Wayne Easter, his constituents and their guns

It will be interesting to see how MP Wayne Easter (Liberal - Malpeque) votes when the Conservative private member's bill that would abolish the gun registry comes back to the House for a final reading.

Here's Wayne's history with the gun registry. Remember that he was Canada's Solicitor General in 2002 - 2003 under the Chretien government. As Solicitor General, he was responsible for implementation of the registry. It is also important to note that his riding is primarily rural with most of the economy of the Malpeque riding centering around fishing and farming.

In 1993, when Bill C-68 was introduced, Wayne voted in favour of compelling all Canadians to register all of their firearms.

While Wayne was Solicitor General in 2002 - 2003, if you wrote him a letter regarding the wasteful expense (only $629 million at that time) that the Liberal government had incurred to set up the registry, he would send you back a colourful little brochure that strongly proclaimed the advantages and necessity of the registry. He was obviously pro-registry at that time.

In November 2009, Wayne voted for Bill C-391, Candice Hoeppner's private member's bill which would abolish the firearm registry and destroy its records, after its second reading in the House. It has now gone to a House committee for further study.

Here are two quotes from Wayne after the free vote where he finally voted against his own Party and leader:

"I favour a gun-control system, but I do not favour a gun-control system that makes criminals out of farmers and hunters."

"There is a very substantial difference between hunters and farmers who have guns for either hunting, or pest and prey that may be a problem in terms of their operation, than there is for other types of guns or long guns that may be even in cities."

Funny how Wayne hasn't seen things this way before. This time, he claimed that he was voting for what the constituents in his riding wanted. What changed? His constituents were always against the registry. The riding is still rural, the same as it was in 1993. The only thing that has changed is that Wayne has finally decided to vote for the way that the people of his riding have wanted all along. What, you say, voting on an issue based on what your constituents want rather than along Party lines? Unheard of in Canada's House of Commons!

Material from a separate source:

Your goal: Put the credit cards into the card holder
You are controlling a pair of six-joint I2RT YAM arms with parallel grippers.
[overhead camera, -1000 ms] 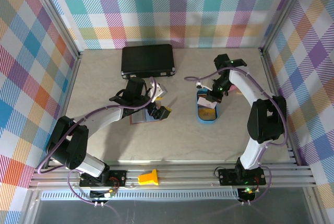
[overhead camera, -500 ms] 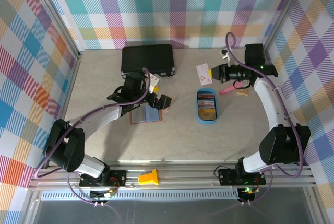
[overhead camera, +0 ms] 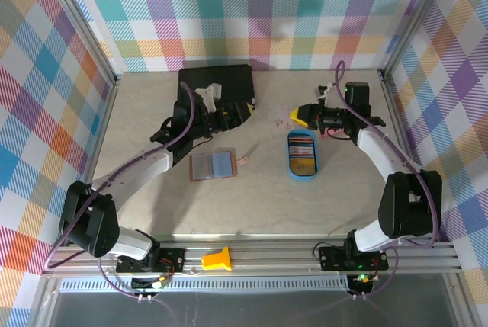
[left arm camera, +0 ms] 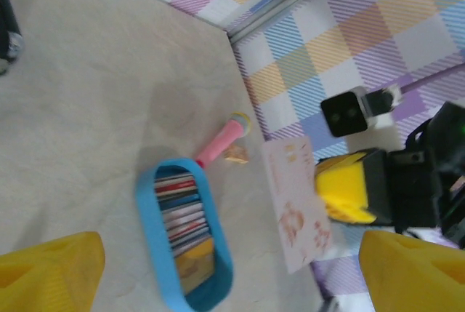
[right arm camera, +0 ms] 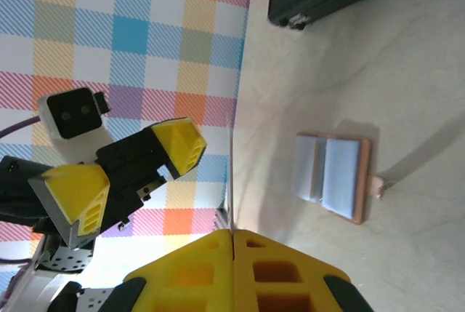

It is also interesting (and coincidental?) to note that the Conservative Party of Canada targeted Wayne's home riding (and 7 other ridings) with radio ads encouraging people to contact Wayne and tell him that they want him to vote to abolish the long-gun registry. Wayne claims that the ads nearly forced him to vote against the bill because he doesn't like being threatened.

Here's the webpage from the Conservative Party website:


It will be interesting to see if Wayne Easter has the same convictions when Bill C-391 comes back to the House for a third reading. Will Michael Ignatieff's threat to make the vote whipped result in Wayne voting as his constituency wants a one-time event?

This just in: the Conservative Party of Canada has just released a new series of radio ads targeting selected ridings, Wayne Easter's among them. The CPC is even kind enough to supply me with his constituency office telephone number just in case I can't open and read a telephone book. I wonder if Canadian taxpayers paid for these radio ads just like we paid for "10 percenters"?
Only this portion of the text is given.